> Given information:

Start of Block

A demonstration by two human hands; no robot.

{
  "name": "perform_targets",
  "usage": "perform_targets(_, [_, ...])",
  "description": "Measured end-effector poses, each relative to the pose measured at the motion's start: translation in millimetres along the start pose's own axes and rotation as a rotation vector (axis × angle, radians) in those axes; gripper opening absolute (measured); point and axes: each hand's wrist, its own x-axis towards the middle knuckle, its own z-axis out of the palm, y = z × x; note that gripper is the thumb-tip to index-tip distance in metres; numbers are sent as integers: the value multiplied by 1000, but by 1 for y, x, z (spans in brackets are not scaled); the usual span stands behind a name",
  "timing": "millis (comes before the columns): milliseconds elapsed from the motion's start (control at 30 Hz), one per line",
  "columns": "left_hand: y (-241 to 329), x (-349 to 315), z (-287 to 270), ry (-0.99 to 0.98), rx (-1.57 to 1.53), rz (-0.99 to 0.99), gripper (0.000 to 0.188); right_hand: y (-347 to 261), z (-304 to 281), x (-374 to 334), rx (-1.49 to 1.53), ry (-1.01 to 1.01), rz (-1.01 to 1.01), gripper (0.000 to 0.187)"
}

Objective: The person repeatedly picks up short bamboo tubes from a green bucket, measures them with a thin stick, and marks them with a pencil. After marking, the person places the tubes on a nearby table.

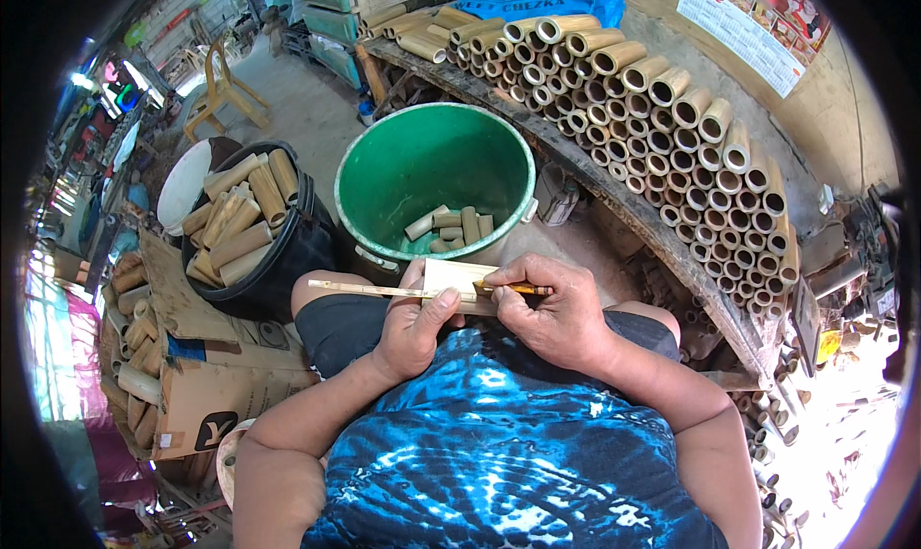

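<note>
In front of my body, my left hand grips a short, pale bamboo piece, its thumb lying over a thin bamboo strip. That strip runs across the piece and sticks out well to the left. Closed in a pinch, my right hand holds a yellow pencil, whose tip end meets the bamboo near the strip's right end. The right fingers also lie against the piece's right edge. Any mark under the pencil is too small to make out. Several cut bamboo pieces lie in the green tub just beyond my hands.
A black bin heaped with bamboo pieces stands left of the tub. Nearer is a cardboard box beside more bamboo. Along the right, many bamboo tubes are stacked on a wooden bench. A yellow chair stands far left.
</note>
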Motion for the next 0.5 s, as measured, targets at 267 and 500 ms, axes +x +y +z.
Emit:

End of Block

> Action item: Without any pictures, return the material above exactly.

> Written answer:
A demonstration by two human hands; no robot.

{
  "name": "perform_targets",
  "usage": "perform_targets(_, [_, ...])",
  "description": "Measured end-effector poses, each relative to the pose measured at the motion's start: translation in millimetres along the start pose's own axes and rotation as a rotation vector (axis × angle, radians) in those axes; gripper opening absolute (measured); point and axes: each hand's wrist, its own x-axis towards the middle knuckle, its own z-axis out of the palm, y = z × x; note that gripper is the thumb-tip to index-tip distance in metres; numbers are sent as integers: the value multiplied by 1000, but by 1 for y, x, z (spans in brackets are not scaled); the usual span stands behind a name",
  "timing": "millis (comes before the columns): milliseconds elapsed from the motion's start (control at 30 Hz), one per line",
  "columns": "left_hand: y (-241 to 329), x (-349 to 315), z (-287 to 270), ry (-0.99 to 0.98), rx (-1.57 to 1.53), rz (-0.99 to 0.99), gripper (0.000 to 0.188); right_hand: y (-347 to 261), z (-304 to 281), x (-374 to 334), rx (-1.49 to 1.53), ry (-1.01 to 1.01), rz (-1.01 to 1.01), gripper (0.000 to 0.187)"
}

Objective: The person repeatedly picks up short bamboo tubes from a green bucket, measures them with a thin stick, and marks them with a pencil. After marking, the person places the tubes on a nearby table.


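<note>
In front of my body, my left hand grips a short, pale bamboo piece, its thumb lying over a thin bamboo strip. That strip runs across the piece and sticks out well to the left. Closed in a pinch, my right hand holds a yellow pencil, whose tip end meets the bamboo near the strip's right end. The right fingers also lie against the piece's right edge. Any mark under the pencil is too small to make out. Several cut bamboo pieces lie in the green tub just beyond my hands.
A black bin heaped with bamboo pieces stands left of the tub. Nearer is a cardboard box beside more bamboo. Along the right, many bamboo tubes are stacked on a wooden bench. A yellow chair stands far left.
</note>
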Motion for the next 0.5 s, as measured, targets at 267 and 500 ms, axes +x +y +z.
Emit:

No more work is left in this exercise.